BEGIN
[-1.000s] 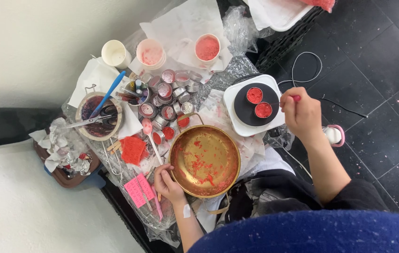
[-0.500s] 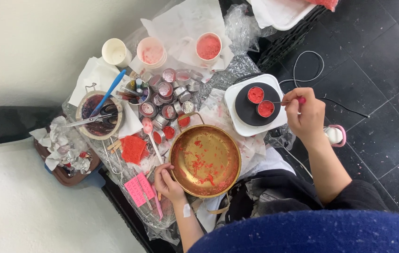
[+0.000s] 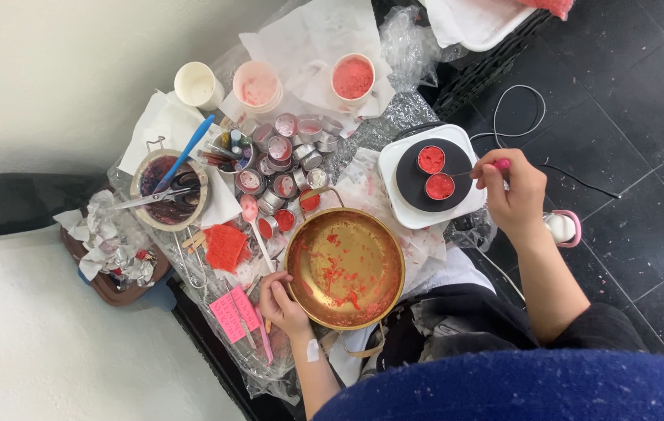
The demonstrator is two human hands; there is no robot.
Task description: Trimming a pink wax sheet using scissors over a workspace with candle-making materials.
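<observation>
My right hand (image 3: pixel 513 193) grips a thin stirring tool with a pink end (image 3: pixel 501 164); its tip reaches into the nearer of two small round tins of red wax (image 3: pixel 439 186) on a black hot plate in a white frame (image 3: pixel 458 139). The second tin (image 3: pixel 430 159) sits just behind it. My left hand (image 3: pixel 281 302) rests on the left rim of a gold metal bowl (image 3: pixel 345 267) smeared with red wax, fingers curled against the rim.
Several small tins (image 3: pixel 281 168) cluster behind the bowl. Paper cups (image 3: pixel 352 77) of pink and red granules stand at the back. A dish with scissors and a blue stick (image 3: pixel 167 189), a pink spoon (image 3: pixel 250 214), crumpled tissue (image 3: pixel 108 242) and a cable (image 3: pixel 515 105) lie around.
My right hand has shifted slightly right and down with the tool while stirring in the nearer tin. My left hand has stayed at the bowl's rim.
</observation>
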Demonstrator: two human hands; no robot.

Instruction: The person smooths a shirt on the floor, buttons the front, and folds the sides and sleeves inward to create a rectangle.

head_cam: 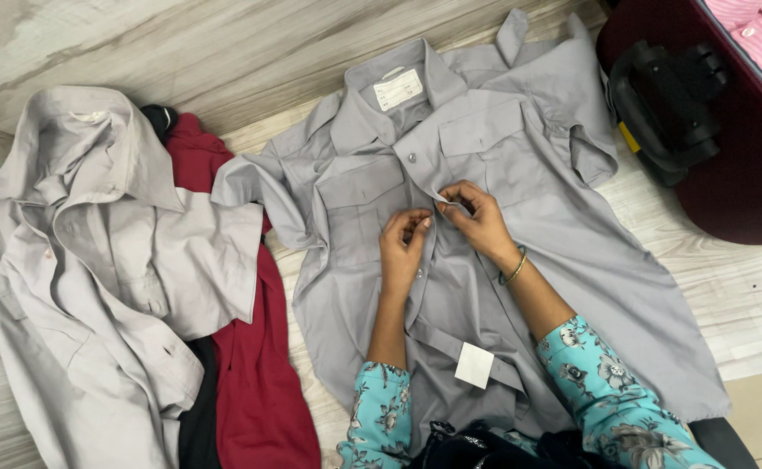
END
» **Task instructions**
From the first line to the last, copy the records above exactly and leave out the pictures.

» **Task response**
[-1.000s] 
[-0.500s] 
[+0.000s] 
The demonstrator is two human hands; there is no robot.
Task description: Trimming a pink wax sheet using scissors over a workspace with candle-making materials.
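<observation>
My right hand (image 3: pixel 513 193) grips a thin stirring tool with a pink end (image 3: pixel 501 164); its tip reaches into the nearer of two small round tins of red wax (image 3: pixel 439 186) on a black hot plate in a white frame (image 3: pixel 458 139). The second tin (image 3: pixel 430 159) sits just behind it. My left hand (image 3: pixel 281 302) rests on the left rim of a gold metal bowl (image 3: pixel 345 267) smeared with red wax, fingers curled against the rim.
Several small tins (image 3: pixel 281 168) cluster behind the bowl. Paper cups (image 3: pixel 352 77) of pink and red granules stand at the back. A dish with scissors and a blue stick (image 3: pixel 167 189), a pink spoon (image 3: pixel 250 214), crumpled tissue (image 3: pixel 108 242) and a cable (image 3: pixel 515 105) lie around.
My right hand has shifted slightly right and down with the tool while stirring in the nearer tin. My left hand has stayed at the bowl's rim.
</observation>
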Demonstrator: two human hands; no robot.

Instruction: The person smooths a shirt on the floor, buttons the front, and folds the sides and sleeves inward to create a rectangle.

head_cam: 

This exercise is now fully answered.